Certains pourraient être tentés de taxer Eric Kaufmann de racisme. Ce serait toutefois mal comprendre les nuances de cet auteur né à Hong Kong, qui a grandi à Vancouver et à Tokyo avant de s’installer au Royaume-Uni.

L’Actualité, périodique très progressiste québécois, l’a joint à sa maison de Londres, d’où l’auteur suit activement la politique canadienne. Il croit d’ailleurs que le Québec est sur la bonne voie pour éviter la montée de l’extrême droite. À l’inverse, il affirme que toutes les conditions sont présentes pour que le Canada bascule vers le populisme.

L’Actualité — Bon nombre expliquent le Brexit et l’élection de Trump par les inégalités économiques croissantes, particulièrement entre les grands centres urbains et les régions.

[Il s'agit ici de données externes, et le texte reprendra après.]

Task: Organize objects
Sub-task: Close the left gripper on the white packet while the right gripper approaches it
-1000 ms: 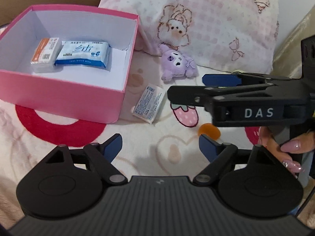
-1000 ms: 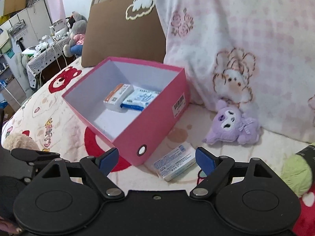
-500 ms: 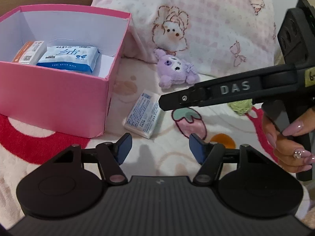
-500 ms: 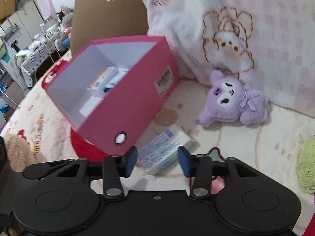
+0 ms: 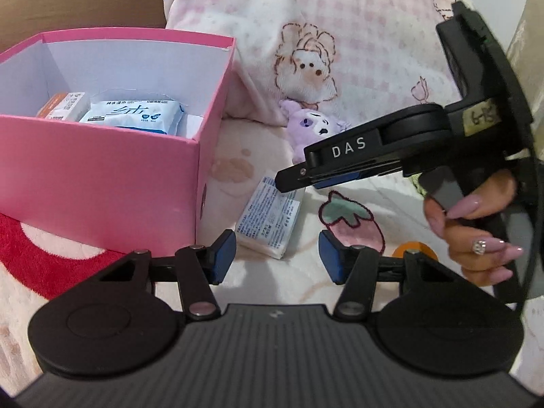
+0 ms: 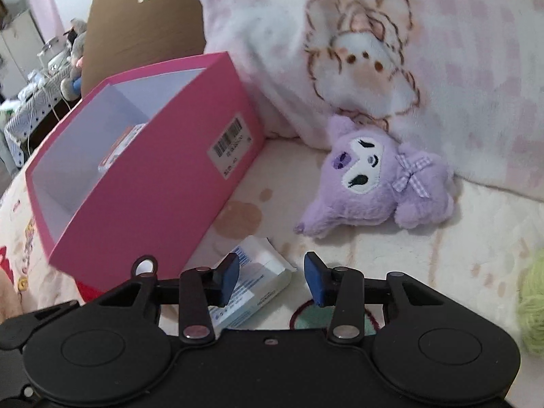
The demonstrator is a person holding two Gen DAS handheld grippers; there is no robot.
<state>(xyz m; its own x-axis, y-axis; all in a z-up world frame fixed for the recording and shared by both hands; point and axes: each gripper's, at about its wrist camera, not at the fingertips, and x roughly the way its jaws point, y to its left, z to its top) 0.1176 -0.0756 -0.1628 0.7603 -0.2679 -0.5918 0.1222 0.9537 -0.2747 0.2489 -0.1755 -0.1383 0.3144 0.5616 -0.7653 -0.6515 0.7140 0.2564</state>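
Note:
A white-and-blue tissue pack (image 5: 272, 219) lies on the bedspread beside the pink box (image 5: 102, 176). My left gripper (image 5: 277, 258) is at its near end with jaws closing; the pack's corner sits between the blue pads, untouched. My right gripper (image 5: 299, 178) reaches in from the right over the pack's far end. In the right wrist view the pack (image 6: 261, 278) lies between the right gripper's (image 6: 272, 277) narrowed fingers, with a gap at the right pad. The box (image 6: 153, 187) holds a blue wipes pack (image 5: 136, 115) and an orange-white carton (image 5: 63, 105).
A purple plush toy (image 6: 367, 183) lies against the pink patterned pillow (image 6: 374, 34) behind the pack. Green yarn (image 6: 533, 306) sits at the right edge. A hand (image 5: 476, 224) grips the right gripper's handle. Brown cardboard (image 6: 142, 17) stands behind the box.
Both grippers sank toward the tissue pack and their jaws narrowed. The right gripper swung in over the pack's far end; the box and plush stayed put.

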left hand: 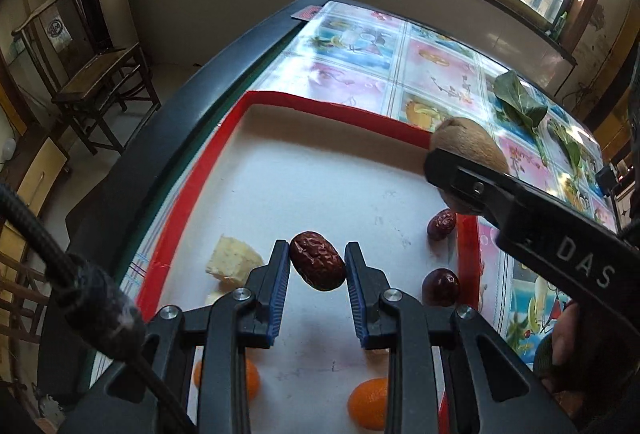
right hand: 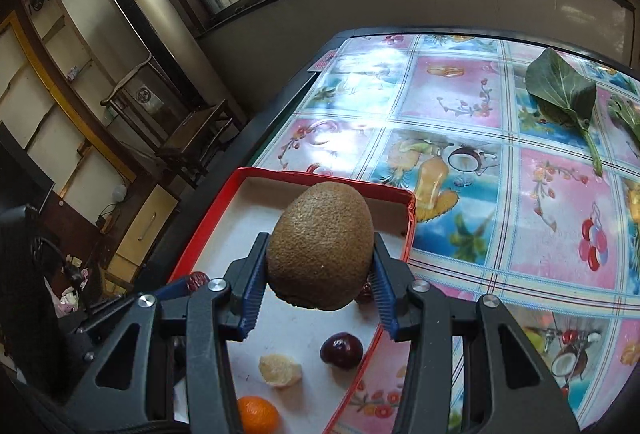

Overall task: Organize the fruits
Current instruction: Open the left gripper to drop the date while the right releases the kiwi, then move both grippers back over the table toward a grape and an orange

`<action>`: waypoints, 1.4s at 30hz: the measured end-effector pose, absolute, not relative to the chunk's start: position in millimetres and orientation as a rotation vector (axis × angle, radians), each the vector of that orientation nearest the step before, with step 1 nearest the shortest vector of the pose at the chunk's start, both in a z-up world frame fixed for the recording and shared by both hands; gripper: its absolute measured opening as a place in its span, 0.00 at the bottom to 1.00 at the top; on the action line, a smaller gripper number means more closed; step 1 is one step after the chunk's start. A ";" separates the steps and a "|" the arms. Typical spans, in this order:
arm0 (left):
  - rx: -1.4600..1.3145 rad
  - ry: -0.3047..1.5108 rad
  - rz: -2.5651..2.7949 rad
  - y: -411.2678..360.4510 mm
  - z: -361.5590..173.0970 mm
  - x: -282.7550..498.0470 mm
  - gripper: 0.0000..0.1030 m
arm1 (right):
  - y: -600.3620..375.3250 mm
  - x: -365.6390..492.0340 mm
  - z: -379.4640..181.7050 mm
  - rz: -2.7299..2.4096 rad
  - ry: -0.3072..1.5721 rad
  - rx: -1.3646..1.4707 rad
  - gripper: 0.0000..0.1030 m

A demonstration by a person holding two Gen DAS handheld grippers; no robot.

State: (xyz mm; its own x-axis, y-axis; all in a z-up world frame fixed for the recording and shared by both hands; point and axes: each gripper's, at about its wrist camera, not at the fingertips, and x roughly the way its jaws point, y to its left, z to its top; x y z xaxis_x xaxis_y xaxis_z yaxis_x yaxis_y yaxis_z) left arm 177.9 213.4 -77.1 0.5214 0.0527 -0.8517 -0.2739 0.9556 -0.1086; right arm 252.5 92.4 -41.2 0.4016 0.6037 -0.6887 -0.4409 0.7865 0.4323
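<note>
Room: barred windows along the far wall; wooden chair [left hand: 96, 81] far left.
Table: glossy fruit-print cloth [right hand: 460, 97]; a green leaf [right hand: 562, 89] lies far right.
Tray [left hand: 320, 105]: red rim, white floor, near left.
Right gripper [right hand: 320, 266]: jaws clamped on a fuzzy oval kiwi [right hand: 322, 246] above the tray.
Left gripper [left hand: 318, 266]: jaws pinch a wrinkled red date [left hand: 317, 260] above the tray.

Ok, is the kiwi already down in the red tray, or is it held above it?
Held above. The right gripper is shut on the kiwi, both blue pads pressing its sides, over the red tray, the tray floor visible beneath.
</note>
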 end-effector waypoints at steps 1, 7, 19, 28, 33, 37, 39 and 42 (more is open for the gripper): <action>-0.240 1.013 0.191 212.6 -79.7 178.4 0.26 | 96.3 255.7 -44.4 0.671 0.961 0.182 0.48; -0.251 1.045 0.176 214.2 -90.5 182.1 0.26 | 122.7 263.5 -61.6 0.692 1.000 0.100 0.48; -0.257 1.084 0.180 213.4 -96.9 185.3 0.28 | 148.5 266.1 -80.1 0.679 1.031 -0.015 0.49; -0.267 1.073 0.204 213.9 -91.3 171.5 0.50 | 140.3 263.0 -73.5 0.679 1.009 -0.010 0.53; -0.248 1.029 0.222 210.5 -76.7 158.3 0.60 | 125.5 257.5 -62.7 0.692 0.989 0.030 0.55; -0.239 1.004 0.229 208.0 -68.2 149.3 0.61 | 108.4 247.0 -54.5 0.703 0.985 0.079 0.56; -0.236 0.995 0.231 206.3 -64.8 145.2 0.62 | 97.9 240.8 -50.7 0.703 0.982 0.103 0.56; -0.242 0.983 0.227 202.9 -60.4 139.7 0.62 | 78.4 229.1 -45.1 0.703 0.976 0.155 0.56</action>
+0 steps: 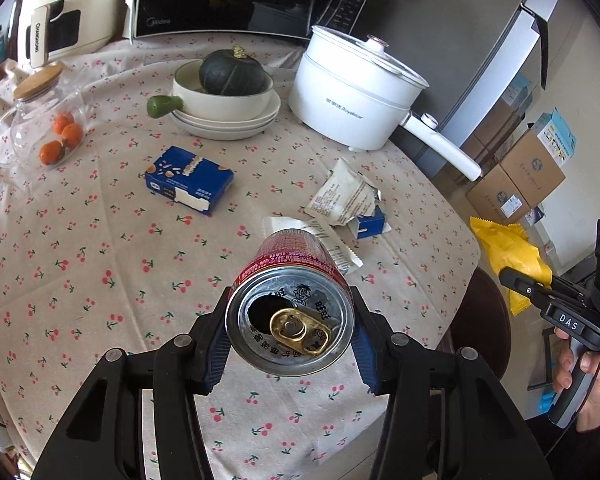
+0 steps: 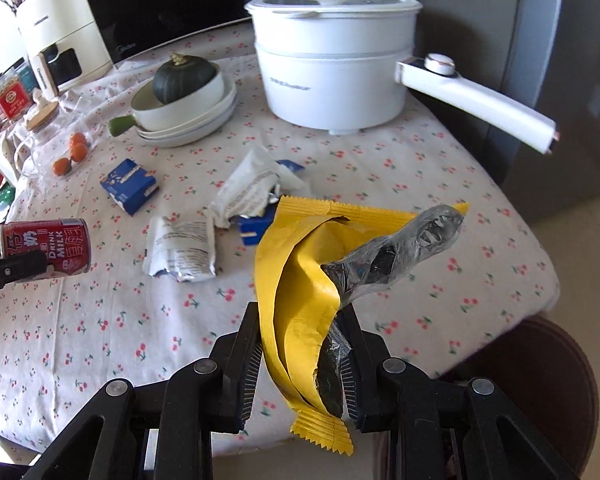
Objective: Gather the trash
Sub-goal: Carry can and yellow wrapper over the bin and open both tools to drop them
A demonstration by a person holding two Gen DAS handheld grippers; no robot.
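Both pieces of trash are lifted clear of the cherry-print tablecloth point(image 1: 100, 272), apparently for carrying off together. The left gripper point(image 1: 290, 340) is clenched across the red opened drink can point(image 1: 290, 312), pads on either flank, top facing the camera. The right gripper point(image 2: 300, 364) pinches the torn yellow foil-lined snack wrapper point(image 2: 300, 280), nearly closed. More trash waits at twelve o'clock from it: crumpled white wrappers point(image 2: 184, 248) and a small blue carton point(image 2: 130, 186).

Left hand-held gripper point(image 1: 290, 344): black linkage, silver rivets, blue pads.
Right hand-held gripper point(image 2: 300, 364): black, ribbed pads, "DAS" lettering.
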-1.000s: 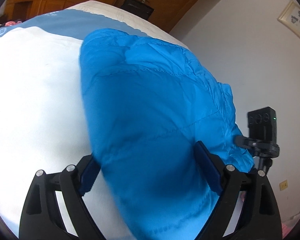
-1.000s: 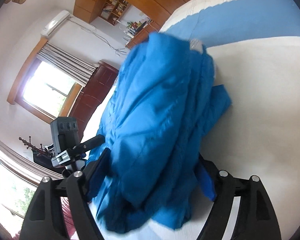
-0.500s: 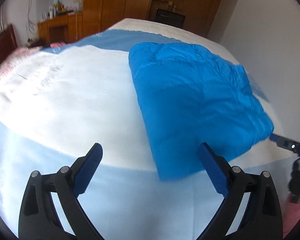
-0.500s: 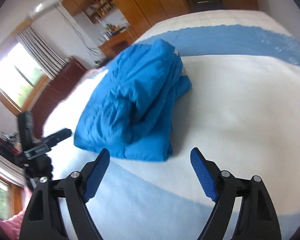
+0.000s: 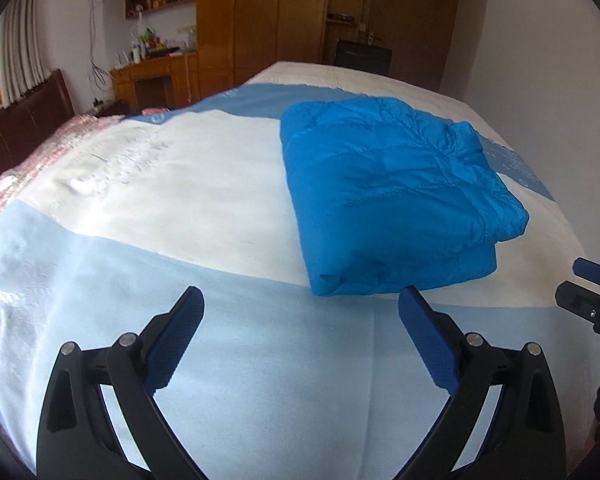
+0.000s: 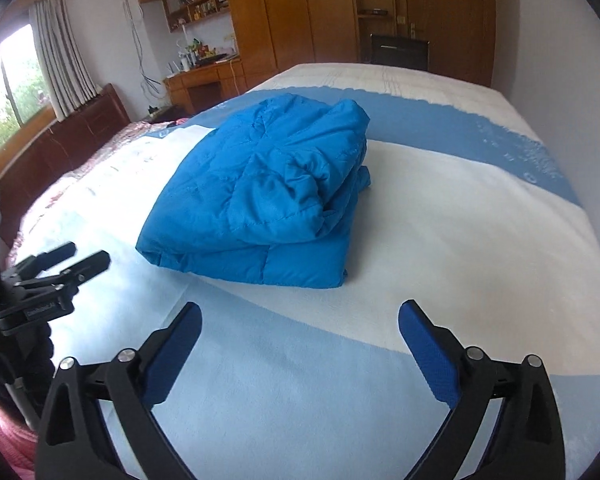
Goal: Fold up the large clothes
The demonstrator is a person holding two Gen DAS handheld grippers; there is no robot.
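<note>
A bright blue quilted down jacket [image 5: 392, 196] lies folded in a compact bundle on the bed; it also shows in the right wrist view [image 6: 268, 196]. My left gripper [image 5: 300, 304] is open and empty, held back from the jacket's near edge above the pale blue sheet. My right gripper [image 6: 300, 316] is open and empty, also short of the jacket's near edge. The right gripper's tip [image 5: 592, 292] shows at the right edge of the left wrist view, and the left gripper [image 6: 56, 276] shows at the left of the right wrist view.
The bed [image 5: 180, 184] has a white and blue cover with a pink blanket [image 5: 40, 156] on its left side. A dark headboard [image 6: 60, 140], wooden wardrobes [image 6: 320, 12], a desk [image 6: 204, 80] and a black chair [image 6: 400, 52] stand around it. A white wall [image 5: 560, 60] is on the right.
Both grippers let go of the jacket and pulled back toward the near edge of the bed. The jacket now lies folded on the bed, farther from both grippers.
</note>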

Vous n’embrassez pas cette théorie des « laissés-pour-compte ». Pourquoi ?

Éric Kaufmann — L’explication économique est attirante, car elle conforte les élites politiques dans leurs positions. La gauche dit que la solution à ce problème est une meilleure redistribution de la richesse. La droite affirme qu’il faut plutôt réduire le fardeau fiscal. Même les populistes aiment cette théorie, car ils y jouent le rôle de défenseurs du « monde ordinaire ». Mais lorsqu’on analyse les données, cela ne tient pas la route. Si on compare le revenu des électeurs lors du Brexit, on constate que les pauvres étaient certes plus enclins à voter pour quitter l’Union européenne que les riches, mais que cet effet était minime. Dans le cas de l’élection de Trump, la question du revenu n’a eu à peu près aucun effet sur le vote.